Since Kasianowicz et al [1] demonstrated voltage-driven DNA translocation through a biological protein nanopore (α-hemolysin) in 1996, there are growing interests in applying nanopores as sensors for rapid analysis of biomolecules (DNA, RNA, protein, etc) [118], or interactions between these biomolecules [19, 20]. Application of nanopore for low-cost DNA sequencing [2125] is particularly attractive as there is great need for reducing the cost of sequencing a whole human genome [26]. There are also suggestions [27] on how voltage-driven DNA translocation may be used as part of artificial cells for addressing fundamental processes in molecular biology.
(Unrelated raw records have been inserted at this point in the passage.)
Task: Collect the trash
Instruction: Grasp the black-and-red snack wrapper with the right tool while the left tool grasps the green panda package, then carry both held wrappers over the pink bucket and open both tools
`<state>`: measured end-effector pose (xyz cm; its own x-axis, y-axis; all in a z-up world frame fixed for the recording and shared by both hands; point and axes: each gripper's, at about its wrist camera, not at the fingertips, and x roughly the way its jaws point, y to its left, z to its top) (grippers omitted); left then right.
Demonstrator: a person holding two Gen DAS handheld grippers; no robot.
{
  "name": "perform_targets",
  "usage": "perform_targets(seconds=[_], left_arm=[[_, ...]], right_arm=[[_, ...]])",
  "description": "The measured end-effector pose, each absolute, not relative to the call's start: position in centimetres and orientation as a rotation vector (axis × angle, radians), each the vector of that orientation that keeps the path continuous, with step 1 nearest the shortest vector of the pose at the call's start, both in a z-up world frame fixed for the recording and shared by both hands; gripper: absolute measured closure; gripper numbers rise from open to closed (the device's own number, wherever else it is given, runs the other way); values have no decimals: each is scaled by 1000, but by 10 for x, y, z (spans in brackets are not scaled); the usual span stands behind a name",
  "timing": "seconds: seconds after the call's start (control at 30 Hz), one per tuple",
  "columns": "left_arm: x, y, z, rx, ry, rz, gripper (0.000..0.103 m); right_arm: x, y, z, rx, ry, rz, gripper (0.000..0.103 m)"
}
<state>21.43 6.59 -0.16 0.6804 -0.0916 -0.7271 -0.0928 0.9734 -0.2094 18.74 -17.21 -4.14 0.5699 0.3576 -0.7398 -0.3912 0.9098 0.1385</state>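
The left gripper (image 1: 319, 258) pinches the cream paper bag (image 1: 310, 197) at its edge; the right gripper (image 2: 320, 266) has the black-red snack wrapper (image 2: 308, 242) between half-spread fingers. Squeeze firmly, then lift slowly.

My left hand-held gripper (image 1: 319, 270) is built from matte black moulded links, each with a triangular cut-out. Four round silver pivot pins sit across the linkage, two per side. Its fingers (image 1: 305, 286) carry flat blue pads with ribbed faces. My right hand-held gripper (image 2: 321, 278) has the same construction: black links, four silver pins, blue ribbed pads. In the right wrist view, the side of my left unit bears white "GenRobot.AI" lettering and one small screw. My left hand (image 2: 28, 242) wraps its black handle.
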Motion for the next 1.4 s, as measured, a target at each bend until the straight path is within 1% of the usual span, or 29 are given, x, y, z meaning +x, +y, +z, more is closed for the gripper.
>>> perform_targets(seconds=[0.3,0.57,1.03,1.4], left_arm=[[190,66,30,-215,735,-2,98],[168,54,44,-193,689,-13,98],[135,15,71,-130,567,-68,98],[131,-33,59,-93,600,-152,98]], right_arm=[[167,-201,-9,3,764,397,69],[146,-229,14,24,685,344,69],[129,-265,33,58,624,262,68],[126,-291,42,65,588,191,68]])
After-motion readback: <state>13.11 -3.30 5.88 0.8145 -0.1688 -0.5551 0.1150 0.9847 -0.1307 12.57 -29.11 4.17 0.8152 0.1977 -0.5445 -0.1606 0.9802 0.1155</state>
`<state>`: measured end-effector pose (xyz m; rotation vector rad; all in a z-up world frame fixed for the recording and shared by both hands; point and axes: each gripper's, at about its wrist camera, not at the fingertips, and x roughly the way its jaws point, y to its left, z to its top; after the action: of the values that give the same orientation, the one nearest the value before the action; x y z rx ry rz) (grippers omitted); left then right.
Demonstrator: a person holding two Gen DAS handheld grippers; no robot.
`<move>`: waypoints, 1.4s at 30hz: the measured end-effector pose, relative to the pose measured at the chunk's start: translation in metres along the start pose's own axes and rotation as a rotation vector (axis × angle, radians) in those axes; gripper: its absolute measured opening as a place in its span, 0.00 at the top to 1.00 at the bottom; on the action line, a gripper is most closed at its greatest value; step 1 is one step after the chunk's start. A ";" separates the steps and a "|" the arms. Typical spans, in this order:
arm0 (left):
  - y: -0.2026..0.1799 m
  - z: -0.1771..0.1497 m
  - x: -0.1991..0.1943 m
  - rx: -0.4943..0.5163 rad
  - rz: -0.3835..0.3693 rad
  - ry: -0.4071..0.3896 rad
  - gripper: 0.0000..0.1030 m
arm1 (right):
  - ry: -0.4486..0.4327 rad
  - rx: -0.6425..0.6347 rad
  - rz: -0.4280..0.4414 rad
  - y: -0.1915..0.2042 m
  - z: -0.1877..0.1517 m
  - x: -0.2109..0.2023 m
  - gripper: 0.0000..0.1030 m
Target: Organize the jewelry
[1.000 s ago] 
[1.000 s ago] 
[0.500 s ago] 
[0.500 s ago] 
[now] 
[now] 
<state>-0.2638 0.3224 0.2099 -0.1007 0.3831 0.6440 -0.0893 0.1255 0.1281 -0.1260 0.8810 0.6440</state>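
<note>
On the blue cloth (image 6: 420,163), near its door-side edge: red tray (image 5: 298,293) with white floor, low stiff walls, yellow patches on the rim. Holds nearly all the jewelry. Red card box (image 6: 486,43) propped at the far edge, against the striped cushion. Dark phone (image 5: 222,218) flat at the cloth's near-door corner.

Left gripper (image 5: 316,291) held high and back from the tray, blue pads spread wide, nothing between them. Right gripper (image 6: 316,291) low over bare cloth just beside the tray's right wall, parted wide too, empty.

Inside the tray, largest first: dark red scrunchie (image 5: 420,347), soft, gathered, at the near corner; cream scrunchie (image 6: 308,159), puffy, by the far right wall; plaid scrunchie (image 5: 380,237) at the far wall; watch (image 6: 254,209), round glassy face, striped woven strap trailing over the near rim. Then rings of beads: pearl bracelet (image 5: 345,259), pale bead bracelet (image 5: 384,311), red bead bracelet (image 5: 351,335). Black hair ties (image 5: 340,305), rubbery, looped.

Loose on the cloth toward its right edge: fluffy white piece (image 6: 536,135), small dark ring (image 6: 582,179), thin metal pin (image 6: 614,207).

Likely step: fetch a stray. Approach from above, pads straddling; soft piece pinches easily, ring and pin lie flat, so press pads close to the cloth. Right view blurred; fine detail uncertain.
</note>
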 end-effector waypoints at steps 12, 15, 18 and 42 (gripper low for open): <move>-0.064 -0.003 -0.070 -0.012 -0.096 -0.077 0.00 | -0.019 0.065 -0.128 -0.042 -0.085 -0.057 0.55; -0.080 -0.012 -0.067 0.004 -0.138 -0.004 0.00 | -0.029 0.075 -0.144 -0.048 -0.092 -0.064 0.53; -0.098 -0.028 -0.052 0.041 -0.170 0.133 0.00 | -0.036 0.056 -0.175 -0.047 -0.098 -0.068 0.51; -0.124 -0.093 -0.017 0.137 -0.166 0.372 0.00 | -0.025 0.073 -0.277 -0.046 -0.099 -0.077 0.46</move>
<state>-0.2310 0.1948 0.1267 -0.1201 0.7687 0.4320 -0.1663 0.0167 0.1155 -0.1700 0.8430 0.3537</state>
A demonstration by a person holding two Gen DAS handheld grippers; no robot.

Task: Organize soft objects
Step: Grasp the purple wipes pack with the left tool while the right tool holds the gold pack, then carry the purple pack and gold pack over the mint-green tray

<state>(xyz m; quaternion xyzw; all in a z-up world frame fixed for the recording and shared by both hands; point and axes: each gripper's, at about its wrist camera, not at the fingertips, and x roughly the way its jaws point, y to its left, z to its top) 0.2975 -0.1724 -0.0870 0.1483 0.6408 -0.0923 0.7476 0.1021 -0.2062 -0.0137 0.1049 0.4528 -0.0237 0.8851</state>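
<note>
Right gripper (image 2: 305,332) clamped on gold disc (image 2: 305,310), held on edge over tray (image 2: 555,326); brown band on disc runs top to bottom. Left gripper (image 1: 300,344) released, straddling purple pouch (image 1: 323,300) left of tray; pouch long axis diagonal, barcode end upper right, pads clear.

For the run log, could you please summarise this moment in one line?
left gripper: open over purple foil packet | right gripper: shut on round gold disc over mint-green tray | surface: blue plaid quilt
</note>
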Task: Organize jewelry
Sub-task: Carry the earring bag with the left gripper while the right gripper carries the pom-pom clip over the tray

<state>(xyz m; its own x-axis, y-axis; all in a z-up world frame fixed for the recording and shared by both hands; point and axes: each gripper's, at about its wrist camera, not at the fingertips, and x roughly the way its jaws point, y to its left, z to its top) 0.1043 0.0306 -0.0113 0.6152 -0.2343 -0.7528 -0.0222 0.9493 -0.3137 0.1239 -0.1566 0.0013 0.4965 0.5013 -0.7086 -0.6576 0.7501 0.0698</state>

A key issue in the field of nanopore technology is how to control the DNA translocation processes [1, 25]. This was first pointed by Kasianowicz et al [1]. In the studies using α-hemolysin pores [1, 3, 4], it was known that a strong electric field is needed to draw a DNA into the pore, by overcoming the entropic barrier of the DNA molecule. However, once a DNA molecule is captured into the pore, the same intense electric field also leads to a high speed of translocation. In experiments using α-hemolysin pores, the speed of translocation is about 1 base μs−1 at 120 mV. For solid-state nanopores [79, 11, 18, 19, 28, 29], the translocation speed is faster due to a weaker DNA–pore interaction in typically larger pores, about 25 bases μs−1 [7, 11] at 120 mV. For 25 bases μs−1, the required electronic bandwidth for single-base detection is 25 MHz at which the electronic noise far exceeds the minute signals that one may expect from differentiating one part of the DNA to another in various proposals of nanopore technology. Thus a technique for slowing down the DNA translocation in a controllable way and applicable to large number of nanopores simultaneously is critical for the nanopore technology.

There have been encouraging developments in the studies of controlling DNA translocation processes. An interesting approach, that is easily scalable to large number of nanopores, is to increase the viscosity of the buffer solution [31]. With this approach, a speed of 3 bases μs−1 has been obtained for a solid-state nanopore [31]. By using an electronic trigger circuit, Bates and coworkers [32] were able to trap a DNA molecule inside the pore by lowering promptly the applied voltage once the DNA enters the pore. However, increasing the viscosity of the buffer or reducing voltage bias across the nanopore also reduces the ionic current signal. A more promising approach is to introduce a separate DNA manipulation mechanism, such as attaching the DNA to a bead and using an optical tweezers to control the bead position. This was accomplished by Keyser et al [33, 34]. It was demonstrated that one can pull DNA through a solid-state nanopore at a speed of 30 nm s−1, or about 0.0001 bases μs−1.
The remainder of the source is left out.